RECORDED INFORMATION:
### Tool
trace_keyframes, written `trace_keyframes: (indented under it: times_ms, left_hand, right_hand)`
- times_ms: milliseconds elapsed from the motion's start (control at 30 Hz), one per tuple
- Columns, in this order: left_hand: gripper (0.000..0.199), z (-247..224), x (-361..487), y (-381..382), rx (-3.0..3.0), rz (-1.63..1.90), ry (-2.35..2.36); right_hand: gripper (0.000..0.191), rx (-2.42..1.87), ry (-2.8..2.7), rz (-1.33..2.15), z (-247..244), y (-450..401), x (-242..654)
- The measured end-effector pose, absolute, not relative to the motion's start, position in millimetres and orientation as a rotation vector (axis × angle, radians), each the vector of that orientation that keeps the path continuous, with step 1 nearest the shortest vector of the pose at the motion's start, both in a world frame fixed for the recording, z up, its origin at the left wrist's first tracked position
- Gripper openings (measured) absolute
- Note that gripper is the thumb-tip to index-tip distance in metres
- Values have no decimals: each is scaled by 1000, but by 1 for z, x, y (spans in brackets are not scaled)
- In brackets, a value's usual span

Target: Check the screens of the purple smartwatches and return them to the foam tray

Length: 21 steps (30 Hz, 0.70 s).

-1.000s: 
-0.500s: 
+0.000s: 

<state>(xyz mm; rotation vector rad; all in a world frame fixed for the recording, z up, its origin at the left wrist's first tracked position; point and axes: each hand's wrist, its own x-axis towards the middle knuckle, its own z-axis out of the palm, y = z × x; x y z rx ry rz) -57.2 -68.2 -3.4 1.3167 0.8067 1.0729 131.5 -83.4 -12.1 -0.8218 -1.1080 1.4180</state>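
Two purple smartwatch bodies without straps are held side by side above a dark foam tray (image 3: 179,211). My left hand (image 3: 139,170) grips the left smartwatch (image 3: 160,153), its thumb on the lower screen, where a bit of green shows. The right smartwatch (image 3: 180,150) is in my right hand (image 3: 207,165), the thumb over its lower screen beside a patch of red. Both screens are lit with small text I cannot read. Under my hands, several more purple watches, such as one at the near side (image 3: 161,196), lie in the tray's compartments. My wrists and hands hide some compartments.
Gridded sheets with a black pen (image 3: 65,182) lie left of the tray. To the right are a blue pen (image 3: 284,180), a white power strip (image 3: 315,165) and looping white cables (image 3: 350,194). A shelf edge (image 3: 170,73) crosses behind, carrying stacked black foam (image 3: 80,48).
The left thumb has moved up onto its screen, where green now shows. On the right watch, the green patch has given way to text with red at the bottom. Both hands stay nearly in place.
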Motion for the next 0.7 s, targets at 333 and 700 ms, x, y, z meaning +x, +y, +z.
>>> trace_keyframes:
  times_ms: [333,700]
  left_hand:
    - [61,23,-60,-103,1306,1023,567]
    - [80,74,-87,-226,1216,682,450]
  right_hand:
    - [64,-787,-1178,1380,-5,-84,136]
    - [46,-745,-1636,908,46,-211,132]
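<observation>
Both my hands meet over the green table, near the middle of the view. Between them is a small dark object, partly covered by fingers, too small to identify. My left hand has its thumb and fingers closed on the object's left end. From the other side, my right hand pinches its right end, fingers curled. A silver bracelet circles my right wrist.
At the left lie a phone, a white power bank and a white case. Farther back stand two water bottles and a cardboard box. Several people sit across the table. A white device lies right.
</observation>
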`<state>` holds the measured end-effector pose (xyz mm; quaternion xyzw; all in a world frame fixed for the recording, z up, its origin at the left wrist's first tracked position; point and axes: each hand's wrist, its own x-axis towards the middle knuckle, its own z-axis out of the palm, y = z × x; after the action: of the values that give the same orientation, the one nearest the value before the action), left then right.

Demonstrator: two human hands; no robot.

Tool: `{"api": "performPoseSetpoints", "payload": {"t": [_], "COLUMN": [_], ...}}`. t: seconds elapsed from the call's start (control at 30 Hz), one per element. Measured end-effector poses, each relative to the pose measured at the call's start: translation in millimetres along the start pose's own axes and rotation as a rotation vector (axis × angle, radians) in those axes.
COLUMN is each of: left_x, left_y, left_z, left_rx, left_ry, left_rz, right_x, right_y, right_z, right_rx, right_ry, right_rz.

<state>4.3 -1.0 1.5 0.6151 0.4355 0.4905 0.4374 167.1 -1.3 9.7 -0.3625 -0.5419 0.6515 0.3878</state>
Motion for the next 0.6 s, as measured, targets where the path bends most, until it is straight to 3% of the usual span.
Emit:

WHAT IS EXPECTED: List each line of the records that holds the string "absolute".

EXERCISE OUTPUT:
- The measured end-effector pose, absolute, not relative to the motion's start, position in millimetres and orientation as a rotation vector (axis × angle, radians), each the vector of that orientation that keeps the path continuous, with step 1 nearest the shortest vector of the pose at the motion's start, both in a world frame fixed for the recording, z up, its origin at the left wrist's first tracked position
- Gripper openings (measured) absolute

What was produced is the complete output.